すると、志柿先生は雨宮の手を背中の方にやり肩甲骨に手を入れ始めた。

「痛たたたたたた!!!!、
痛い痛い、何するんですか?志柿先生!
殺す気ですか?」

「肩甲骨を剥がしてやろう。」

「えっえええ、えええーーーーー。」

「行くぞ!ほい。」

すると鈍い音が聞こえる。

グキっ!!!


「うぎゃあああああ。」

雨宮は力が抜けた。

「鬼か、」

「オッケー。じゃあ楽器吹いてみて。」

「、、、、」

楽器を持つ。雨宮は楽器を持つ。

「じゃあロングトーンやってみようか。」

「はい。」

雨宮は吹き始める。

うっなんだこのへん感じは
ふわふわする。とても音階なんて吹けない。

あれ、でもいつもより楽器に音が入る。
なんでだ。それにまだ息に余裕がある。

でも今までにないいい音が出せてる感覚がある。
ロングトーンを終えマウスピースを
口から話す。

「うん。よくなった。姿勢をしっかりするだけでもだいぶ違ったね。」

「はい。良い姿勢なったのでお腹の空気を全部だせたような。あと、息も余裕がありました。」

「ベルも向ける方向も変わったしね。
何か変えると楽器はまた違った音を出す。」

「ホルンはマウスピースからベルまで距離が長い。丸くなってるからそうは見えないけど。そのためたくさんの息を使わなければいい音が出ない。

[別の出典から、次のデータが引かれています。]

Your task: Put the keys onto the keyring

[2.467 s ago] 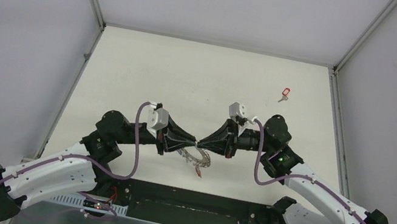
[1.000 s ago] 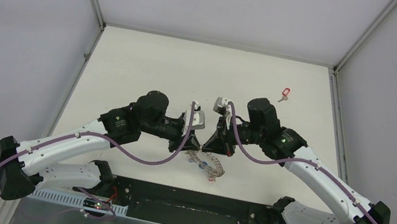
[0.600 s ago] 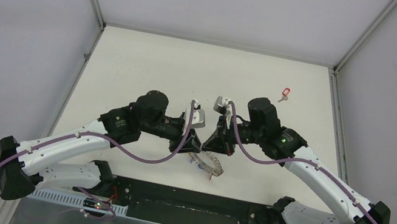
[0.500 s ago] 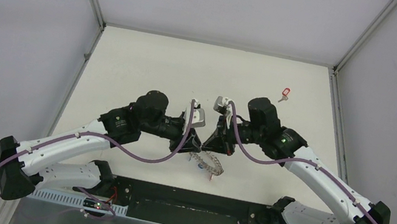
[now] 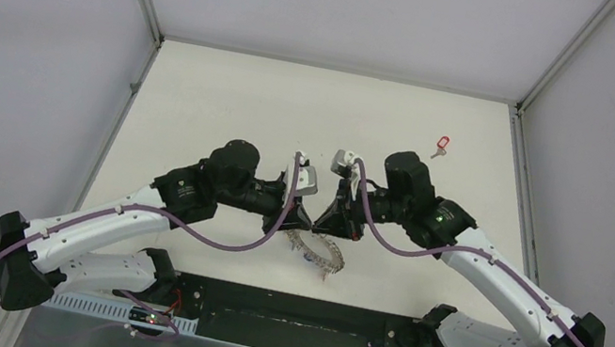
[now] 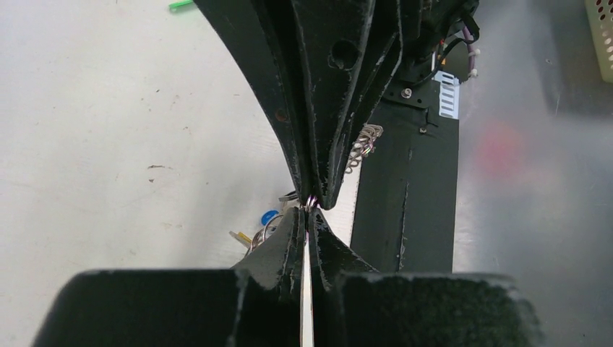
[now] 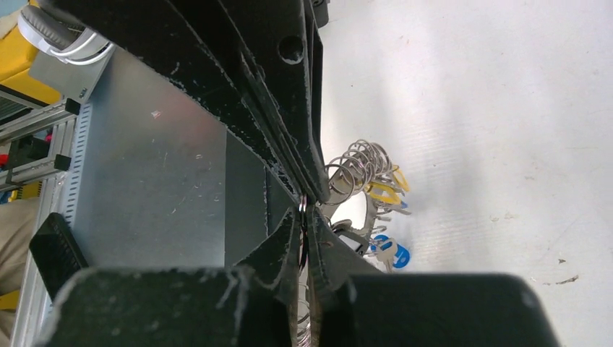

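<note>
The keyring (image 5: 316,251) hangs low between the two arms, just past the black base plate (image 5: 299,310). It's a dark metal hoop bristling with silver split rings (image 7: 358,166), which bunch up like tight wire springs. A blue tag (image 7: 396,254) and yellow tags (image 7: 383,189), smooth plastic ovals, dangle among the silver keys. I can't tell whether its lower edge touches the table.

Right above it the left gripper (image 6: 306,220) is pressed tight together, nose to nose with the right gripper (image 7: 303,220), which is closed just as tight. Both are matte black wedges, tapering to thin tips, with edges scuffed pale. One thin split ring (image 6: 311,206) is pinched right where the four tips meet, and both grippers are clamped on that same loop of wire.

Far back on the right, a red-tagged key (image 5: 441,145) lies alone on the white table (image 5: 230,103), well apart from everything else
</note>
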Available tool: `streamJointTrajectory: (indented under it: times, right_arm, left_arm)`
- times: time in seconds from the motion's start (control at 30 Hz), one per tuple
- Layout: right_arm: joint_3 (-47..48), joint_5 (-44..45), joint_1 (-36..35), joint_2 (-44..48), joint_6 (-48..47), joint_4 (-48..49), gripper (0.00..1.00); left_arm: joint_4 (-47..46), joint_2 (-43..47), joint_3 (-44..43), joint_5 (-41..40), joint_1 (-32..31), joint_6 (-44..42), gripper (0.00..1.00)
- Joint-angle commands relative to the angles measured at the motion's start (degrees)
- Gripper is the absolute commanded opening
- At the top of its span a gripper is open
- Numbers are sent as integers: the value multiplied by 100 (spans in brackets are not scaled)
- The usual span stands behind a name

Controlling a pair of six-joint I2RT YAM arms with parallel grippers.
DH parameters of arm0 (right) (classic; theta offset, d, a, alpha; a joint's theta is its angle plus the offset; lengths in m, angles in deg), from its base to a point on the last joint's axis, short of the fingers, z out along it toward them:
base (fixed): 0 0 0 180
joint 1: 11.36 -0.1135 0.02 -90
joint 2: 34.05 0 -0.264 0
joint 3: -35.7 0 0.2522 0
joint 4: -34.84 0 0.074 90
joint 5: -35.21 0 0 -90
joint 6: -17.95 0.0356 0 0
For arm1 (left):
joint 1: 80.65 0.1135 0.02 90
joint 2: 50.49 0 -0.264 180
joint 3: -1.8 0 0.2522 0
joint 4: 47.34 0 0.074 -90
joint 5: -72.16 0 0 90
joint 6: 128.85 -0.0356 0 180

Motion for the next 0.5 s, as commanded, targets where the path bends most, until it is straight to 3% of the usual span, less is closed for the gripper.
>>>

これも一番難しい楽器と言われてる名残かもしれないね。」

「はい。」

「ホルンを吹くのならホルンをよく知ってないといけない。
合宿中は姿勢、あと楽器をよく知ること。
そうすれば君はもっと上手くなれる。」

「はい。ありがとうございます。」

この感覚を忘れないように。
今は早く吹きたい気分だ。

すると部屋の扉が開く。

「おい、洸!変な声したけど大丈夫か?」

大海が聞いてくる。
聞かれてたのか。

「大丈夫。なんでもないよ。」

「そうか?夕飯後は風呂も音出しは9時までだからな。」

「わかった。ありがとな。」

大海は教室を後にする。

「じゃあ僕もそろそろ行こうかな。練習はほどほどにね。またいつでもマッサージするから」

志柿先生は部屋を出ようとする。

「それは別にいいです。」

あのマッサージはもう懲り懲りだ。